▸ What is needed
Repeat the data that follows in full. Do not include the pictures.

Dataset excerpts
━━━

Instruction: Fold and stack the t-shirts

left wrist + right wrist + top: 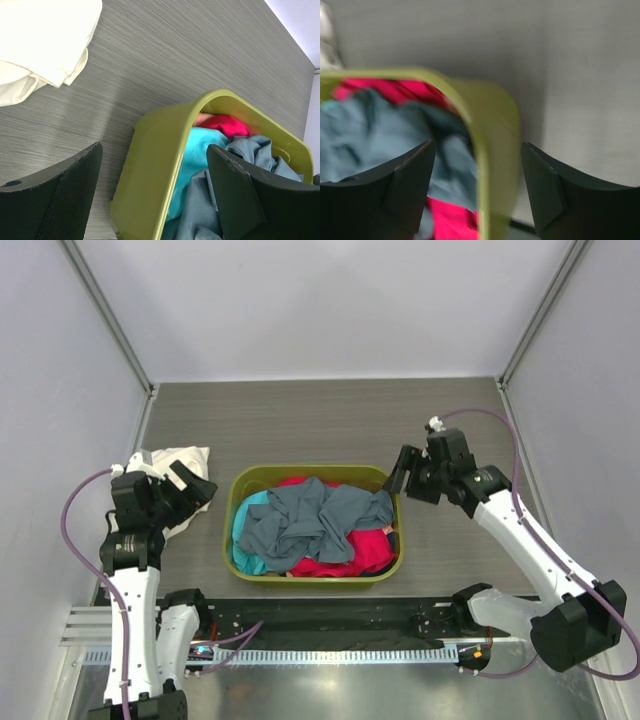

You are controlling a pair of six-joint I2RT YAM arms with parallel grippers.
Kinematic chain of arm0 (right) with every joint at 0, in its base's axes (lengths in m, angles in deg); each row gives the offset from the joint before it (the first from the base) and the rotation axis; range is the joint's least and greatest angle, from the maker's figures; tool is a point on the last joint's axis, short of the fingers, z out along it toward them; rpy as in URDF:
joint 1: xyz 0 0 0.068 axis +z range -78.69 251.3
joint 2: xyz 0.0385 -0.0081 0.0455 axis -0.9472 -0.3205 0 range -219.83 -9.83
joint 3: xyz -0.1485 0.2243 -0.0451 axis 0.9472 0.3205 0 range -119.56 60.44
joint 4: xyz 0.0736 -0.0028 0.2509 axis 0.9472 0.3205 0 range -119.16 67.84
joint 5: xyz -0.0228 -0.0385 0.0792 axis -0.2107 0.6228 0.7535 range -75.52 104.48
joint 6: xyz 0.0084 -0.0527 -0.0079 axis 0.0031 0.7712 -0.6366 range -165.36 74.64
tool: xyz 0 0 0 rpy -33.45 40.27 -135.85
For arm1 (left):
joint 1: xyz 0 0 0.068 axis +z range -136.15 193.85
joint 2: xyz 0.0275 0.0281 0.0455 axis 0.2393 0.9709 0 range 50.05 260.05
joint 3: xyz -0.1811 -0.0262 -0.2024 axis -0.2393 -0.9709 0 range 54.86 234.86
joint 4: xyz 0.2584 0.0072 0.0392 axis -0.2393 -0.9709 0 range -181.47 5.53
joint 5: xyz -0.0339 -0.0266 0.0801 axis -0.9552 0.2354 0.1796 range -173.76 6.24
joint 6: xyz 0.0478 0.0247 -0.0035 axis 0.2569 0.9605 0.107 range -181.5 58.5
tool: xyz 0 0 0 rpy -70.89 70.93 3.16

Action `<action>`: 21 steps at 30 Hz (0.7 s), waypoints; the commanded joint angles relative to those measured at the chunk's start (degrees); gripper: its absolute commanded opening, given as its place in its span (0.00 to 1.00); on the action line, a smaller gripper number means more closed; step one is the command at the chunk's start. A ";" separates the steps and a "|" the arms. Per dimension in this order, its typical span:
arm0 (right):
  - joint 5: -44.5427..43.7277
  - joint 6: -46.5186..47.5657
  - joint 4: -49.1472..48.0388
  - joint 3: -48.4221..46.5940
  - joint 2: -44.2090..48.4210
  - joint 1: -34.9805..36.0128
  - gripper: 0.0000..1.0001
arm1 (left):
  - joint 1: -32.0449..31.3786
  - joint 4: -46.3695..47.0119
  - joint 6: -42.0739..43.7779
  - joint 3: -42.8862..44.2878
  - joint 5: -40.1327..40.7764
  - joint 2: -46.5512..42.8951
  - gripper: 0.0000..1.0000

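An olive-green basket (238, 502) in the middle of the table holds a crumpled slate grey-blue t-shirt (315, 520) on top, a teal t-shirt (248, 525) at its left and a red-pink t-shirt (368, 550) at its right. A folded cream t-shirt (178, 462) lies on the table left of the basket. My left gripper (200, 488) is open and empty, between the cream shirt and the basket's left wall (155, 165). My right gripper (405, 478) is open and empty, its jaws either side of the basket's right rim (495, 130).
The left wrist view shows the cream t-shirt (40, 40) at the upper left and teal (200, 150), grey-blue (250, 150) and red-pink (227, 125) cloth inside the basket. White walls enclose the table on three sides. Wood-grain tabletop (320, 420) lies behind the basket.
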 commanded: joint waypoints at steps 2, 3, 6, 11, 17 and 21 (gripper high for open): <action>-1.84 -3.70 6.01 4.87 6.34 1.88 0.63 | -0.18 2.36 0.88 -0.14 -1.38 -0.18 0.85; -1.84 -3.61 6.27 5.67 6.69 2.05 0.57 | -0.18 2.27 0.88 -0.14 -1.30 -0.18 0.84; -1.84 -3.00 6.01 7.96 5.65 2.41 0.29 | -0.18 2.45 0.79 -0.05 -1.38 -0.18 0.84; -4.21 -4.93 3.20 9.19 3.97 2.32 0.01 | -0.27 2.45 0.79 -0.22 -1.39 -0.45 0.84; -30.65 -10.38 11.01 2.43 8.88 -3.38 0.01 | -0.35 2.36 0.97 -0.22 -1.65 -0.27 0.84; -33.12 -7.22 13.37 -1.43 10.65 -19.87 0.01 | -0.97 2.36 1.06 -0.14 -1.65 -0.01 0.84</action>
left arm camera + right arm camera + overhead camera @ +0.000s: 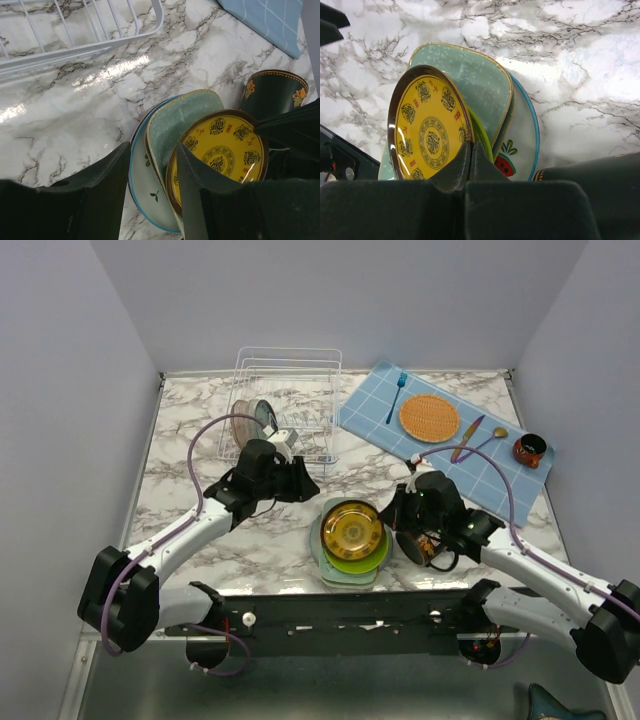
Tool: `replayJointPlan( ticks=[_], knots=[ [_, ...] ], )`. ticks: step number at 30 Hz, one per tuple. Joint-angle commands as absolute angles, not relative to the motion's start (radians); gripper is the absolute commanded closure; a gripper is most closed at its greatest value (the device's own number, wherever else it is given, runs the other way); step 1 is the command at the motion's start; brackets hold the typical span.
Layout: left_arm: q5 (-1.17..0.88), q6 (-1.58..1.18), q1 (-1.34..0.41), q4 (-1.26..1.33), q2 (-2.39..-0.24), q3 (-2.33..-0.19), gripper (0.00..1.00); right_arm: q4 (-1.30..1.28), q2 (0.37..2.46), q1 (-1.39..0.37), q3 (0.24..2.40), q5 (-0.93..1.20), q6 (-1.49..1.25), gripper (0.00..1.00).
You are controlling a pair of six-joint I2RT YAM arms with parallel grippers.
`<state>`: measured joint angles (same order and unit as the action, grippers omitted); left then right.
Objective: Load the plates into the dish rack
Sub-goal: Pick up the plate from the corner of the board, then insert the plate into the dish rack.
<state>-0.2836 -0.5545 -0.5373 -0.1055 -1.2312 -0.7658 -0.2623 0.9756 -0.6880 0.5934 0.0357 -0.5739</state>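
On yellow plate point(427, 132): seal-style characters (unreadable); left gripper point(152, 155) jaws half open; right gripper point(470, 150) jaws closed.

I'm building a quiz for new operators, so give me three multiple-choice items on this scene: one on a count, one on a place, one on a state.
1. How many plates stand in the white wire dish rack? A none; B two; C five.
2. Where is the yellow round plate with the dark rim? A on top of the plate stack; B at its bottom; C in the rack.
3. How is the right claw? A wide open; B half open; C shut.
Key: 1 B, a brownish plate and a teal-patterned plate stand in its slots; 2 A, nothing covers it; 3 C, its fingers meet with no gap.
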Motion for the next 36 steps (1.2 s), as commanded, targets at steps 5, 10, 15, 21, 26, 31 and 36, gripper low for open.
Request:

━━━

▸ Answer section
Instruction: Fold and stack the t-shirts

left wrist + right wrist + top: 

You are controlling a pair of six-joint I2RT YAM arms with parallel grippers.
Kinematic chain of arm0 (right) with every joint at 0, in its base's axes (lengths in m, angles in deg); each row gives the offset from the joint before it (the first from the base) and the rotation axis; range is the joint's least and greatest angle, from the maker's figures; tool is a point on the last joint's axis, short of the fingers, z out along it toward them; rpy as in URDF:
joint 1: xyz 0 0 0.068 axis +z range -78.69 251.3
joint 2: xyz 0.0385 -0.0081 0.0455 axis -0.9472 -0.3205 0 range -219.83 -9.83
joint 3: xyz -0.1485 0.2243 -0.0451 axis 0.9472 0.3205 0 range -119.56 60.44
joint 4: xyz 0.0736 -0.0028 0.2509 axis 0.9472 0.3205 0 range -119.16 67.84
joint 5: xyz -0.0228 -0.0385 0.0792 axis -0.2107 0.6228 0.7535 range -75.52 104.48
joint 6: xyz 0.0084 -0.0527 -0.0079 axis 0.0031 0.7712 -0.6366 range -165.36 74.64
tool: xyz 0 0 0 rpy -33.45 40.27 -135.85
For arm1 (left):
joint 1: xyz 0 0 0.068 axis +z range -136.15 193.85
joint 2: xyz 0.0275 0.0281 0.0455 axis 0.2393 0.9709 0 range 50.05 260.05
joint 3: xyz -0.1811 -0.0262 -0.2024 axis -0.2393 -0.9709 0 range 54.86 234.86
joint 4: xyz 0.2584 0.0072 0.0392 axis -0.2393 -0.9709 0 range -181.47 5.53
joint 5: xyz -0.0339 -0.0266 0.0801 axis -0.9552 0.2354 0.1796 range -173.76 6.24
joint 6: xyz 0.0478 0.0247 -0.0035 axis 0.2569 0.9605 0.107 range -181.5 58.5
tool: xyz 0 0 0 rpy -70.89 70.93 3.16

Action `<action>`: 21 steps at 30 Hz (0.7 s), waypoints; the commanded joint angles relative to those measured at the chunk's start (degrees); gripper: its absolute commanded opening, given as its place in its span (0.00 to 1.00); on the action line, a smaller gripper number means more closed; step one is the command at the chunk's start. A ";" separates the steps and a "|" the arms. Per dimension in this order, its typical span:
arm0 (right):
  - joint 5: -44.5427..43.7277
  - joint 6: -46.5186..47.5657
  - joint 4: -49.1472..48.0388
  - joint 3: -48.4221..46.5940
  - joint 2: -44.2090..48.4210
  - joint 1: -34.9805..36.0128
  - gripper: 0.0000..1.0001
arm1 (left):
  - joint 1: -32.0449..31.3786
  - joint 4: -46.3695..47.0119
  - joint 6: -42.0739..43.7779
  - joint 3: -42.8862..44.2878
  - joint 5: -40.1327..40.7764
  - joint 2: -46.5512..42.8951
  - gripper: 0.0000..1.0000

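An olive-green basket (238, 502) in the middle of the table holds a crumpled slate grey-blue t-shirt (315, 520) on top, a teal t-shirt (248, 525) at its left and a red-pink t-shirt (368, 550) at its right. A folded cream t-shirt (178, 462) lies on the table left of the basket. My left gripper (200, 488) is open and empty, between the cream shirt and the basket's left wall (155, 165). My right gripper (405, 478) is open and empty, its jaws either side of the basket's right rim (495, 130).
The left wrist view shows the cream t-shirt (40, 40) at the upper left and teal (200, 150), grey-blue (250, 150) and red-pink (227, 125) cloth inside the basket. White walls enclose the table on three sides. Wood-grain tabletop (320, 420) lies behind the basket.
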 commanded: joint waypoints at steps 2, 3, 6, 11, 17 and 21 (gripper high for open): <action>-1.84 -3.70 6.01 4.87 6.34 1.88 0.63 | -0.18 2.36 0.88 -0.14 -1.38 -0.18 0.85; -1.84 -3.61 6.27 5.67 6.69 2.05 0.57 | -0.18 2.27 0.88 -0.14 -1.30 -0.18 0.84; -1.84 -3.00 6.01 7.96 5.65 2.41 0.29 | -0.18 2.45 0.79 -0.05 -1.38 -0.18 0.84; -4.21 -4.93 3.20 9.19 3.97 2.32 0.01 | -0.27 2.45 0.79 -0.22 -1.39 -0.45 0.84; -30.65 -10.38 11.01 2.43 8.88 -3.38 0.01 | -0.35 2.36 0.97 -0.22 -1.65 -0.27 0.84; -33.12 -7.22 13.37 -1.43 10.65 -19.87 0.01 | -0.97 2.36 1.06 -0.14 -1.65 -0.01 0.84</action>
left arm camera + right arm camera + overhead camera @ +0.000s: 
Tool: `replayJointPlan( ticks=[_], knots=[ [_, ...] ], )`. ticks: step number at 30 Hz, one per tuple. Joint-angle commands as absolute angles, not relative to the motion's start (radians); gripper is the absolute commanded closure; a gripper is most closed at its greatest value (the device's own number, wherever else it is given, runs the other way); step 1 is the command at the motion's start; brackets hold the typical span.
Layout: left_arm: q5 (-1.17..0.88), q6 (-1.58..1.18), q1 (-1.34..0.41), q4 (-1.26..1.33), q2 (-2.39..-0.24), q3 (-2.33..-0.19), gripper (0.00..1.00); right_arm: q4 (-1.30..1.28), q2 (0.37..2.46), q1 (-1.39..0.37), q3 (0.24..2.40), q5 (-0.93..1.20), q6 (-1.49..1.25), gripper (0.00..1.00).
You are controlling a pair of six-joint I2RT YAM arms with parallel grippers.
`<state>`: measured joint angles (same order and unit as the action, grippers omitted); left then right.
Objective: Load the plates into the dish rack
Sub-goal: Pick up the plate from the corner of the board, then insert the plate into the dish rack.
<state>-0.2836 -0.5545 -0.5373 -0.1055 -1.2312 -0.7658 -0.2623 0.9756 -0.6880 0.5934 0.0357 -0.5739</state>
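On yellow plate point(427, 132): seal-style characters (unreadable); left gripper point(152, 155) jaws half open; right gripper point(470, 150) jaws closed.

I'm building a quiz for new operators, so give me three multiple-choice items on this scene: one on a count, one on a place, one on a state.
1. How many plates stand in the white wire dish rack? A none; B two; C five.
2. Where is the yellow round plate with the dark rim? A on top of the plate stack; B at its bottom; C in the rack.
3. How is the right claw? A wide open; B half open; C shut.
Key: 1 B, a brownish plate and a teal-patterned plate stand in its slots; 2 A, nothing covers it; 3 C, its fingers meet with no gap.
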Motion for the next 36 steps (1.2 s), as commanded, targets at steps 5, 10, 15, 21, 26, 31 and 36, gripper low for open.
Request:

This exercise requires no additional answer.